La crise de la dette dans la zone euro et les craintes de récession sur le Vieux Continent, et par extension dans le reste du monde, font souffler un vent europhobe aux États-Unis.

Les Grecs, selon le milliardaire américain Charlie Munger, «ne veulent ni payer d'impôts ni travailler».

Ce jugement du plus proche associé du milliardaire américain Warren Buffett avait suscité un murmure d'approbation lors de la dernière assemblée générale du fonds d'investissement Berkshire Hathaway à Omaha (Nebraska), en avril dernier.

Ce genre de commentaires trouve un large écho aux États-Unis depuis quelques mois: le stéréotype de l'Européen du Sud «paresseux» y fleurit, tout comme dans le nord de l'Europe.

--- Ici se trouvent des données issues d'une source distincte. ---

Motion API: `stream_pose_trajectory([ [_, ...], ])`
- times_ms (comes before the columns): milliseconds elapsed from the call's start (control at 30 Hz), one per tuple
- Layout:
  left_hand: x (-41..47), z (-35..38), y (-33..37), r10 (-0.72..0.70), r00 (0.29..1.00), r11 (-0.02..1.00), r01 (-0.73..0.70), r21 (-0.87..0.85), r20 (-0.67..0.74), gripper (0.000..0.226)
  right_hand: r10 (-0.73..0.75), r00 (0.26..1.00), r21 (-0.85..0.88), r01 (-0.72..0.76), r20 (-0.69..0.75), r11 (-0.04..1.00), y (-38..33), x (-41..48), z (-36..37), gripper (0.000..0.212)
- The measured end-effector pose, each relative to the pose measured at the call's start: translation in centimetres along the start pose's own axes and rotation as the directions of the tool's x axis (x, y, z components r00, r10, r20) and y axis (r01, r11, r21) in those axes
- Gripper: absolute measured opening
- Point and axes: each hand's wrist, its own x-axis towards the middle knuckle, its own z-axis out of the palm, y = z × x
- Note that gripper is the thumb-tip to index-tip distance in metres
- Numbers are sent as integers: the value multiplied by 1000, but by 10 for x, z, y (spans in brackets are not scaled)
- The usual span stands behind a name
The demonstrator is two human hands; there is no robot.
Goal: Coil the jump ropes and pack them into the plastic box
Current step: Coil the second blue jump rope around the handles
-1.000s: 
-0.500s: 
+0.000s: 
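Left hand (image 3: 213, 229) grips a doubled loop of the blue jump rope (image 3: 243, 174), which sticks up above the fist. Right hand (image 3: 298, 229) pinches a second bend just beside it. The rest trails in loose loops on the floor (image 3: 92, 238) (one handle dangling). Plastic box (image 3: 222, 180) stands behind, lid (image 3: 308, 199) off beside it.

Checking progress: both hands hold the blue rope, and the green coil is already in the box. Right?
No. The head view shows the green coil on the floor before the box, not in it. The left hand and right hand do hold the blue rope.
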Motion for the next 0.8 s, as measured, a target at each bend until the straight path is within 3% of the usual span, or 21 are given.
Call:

Certains experts et analystes ont beau citer les statistiques européennes montrant que les Grecs travaillent en moyenne 41 heures par semaine, comparé aux 34 heures aux États-Unis (selon les chiffres officiels mesurant l'emploi principal des Américains), ils sont plus nombreux à mettre en exergue le gaspillage des fonds publics et les faiblesses du pays, décrites comme culturelles.

Quand les médias américains parlent des remèdes contre la crise de la dette en Europe, les mesures d'austérité sont plus souvent présentées comme moins de prosecco (vin mousseux) et de panettone (brioche traditionnelle) pour les Italiens ce Noël que comme un véritable plan de rigueur.

«Quand on entend des stéréotypes, c'est très souvent du type: 'Ces Grecs, ils ont vécu au-dessus de leurs moyens et maintenant il va falloir payer'», remarque Alexei Monsarrat, du centre de recherche Atlantic Council.

Une perception particulièrement fréquente à Washington, où l'opposition républicaine, toujours prompte à dénoncer le gouvernement «tentaculaire» et les programmes sociaux, prévient que les États-Unis pourraient «finir comme l'Europe» si les dépenses publiques ne sont pas réduites immédiatement et de façon drastique.

«L'idée qui prévaut, c'est que les Allemands ont raison: il faut que ces gens-là (les Grecs, NDLR) acceptent de se serrer la ceinture», explique Bruce Stokes, du German Marshall Fund.

Mais cela ne tient pas compte du fait que «c'est un serrement de ceinture bien supérieur à ce que supporterait un Américain», ajoute-t-il.

Le problème, selon lui, c'est que ces stéréotypes «compliquent le débat et rendent la crise plus difficile» à gérer.

Et surtout, cette perception rend plus difficile une participation des États-Unis à un plan d'aide à l'Europe, bien que le président Barack Obama ait souligné à plusieurs reprises l'importance pour les États-Unis d'une économie européenne saine.

Selon Jacob Funk Kirkegaard, un chercheur danois du Petersen Institute à Washington, les critiques à l'encontre de l'Europe sont surtout dues à une mauvaise analyse de la situation.

«Beaucoup des critiques que nous entendons ici tournent autour de questions comme 'pourquoi la BCE ne fait-elle pas ce que la Fed a fait' ou 'pourquoi les Européens ne font pas ce que le Trésor a fait'» pour gérer la crise financière de 2008, explique-t-il.

«D'une certaine manière, c'est une critique légitime si on considère la crise européenne similaire à celle des États-Unis: une crise financière et une crise d'équilibre budgétaire», poursuit le chercheur. «Or à mon avis, la crise de l'Europe est très différente: c'est une crise politique, elle concerne les institutions de la zone euro».

Et une négociation politique prend du temps, ce que les marchés n'aiment pas.

«Ce qui inquiète le plus, c'est la lenteur à laquelle tout ceci a évolué», note M. Monsarrat. «Les gens se plaignent du fait... qu'il n'y a apparemment pas de responsable capable de dire: c'est comme ça, c'est tout».

«Malheureusement», conclut l'expert de l'Atlantic Council, «ce n'est pas comme ça que l'Europe fonctionne».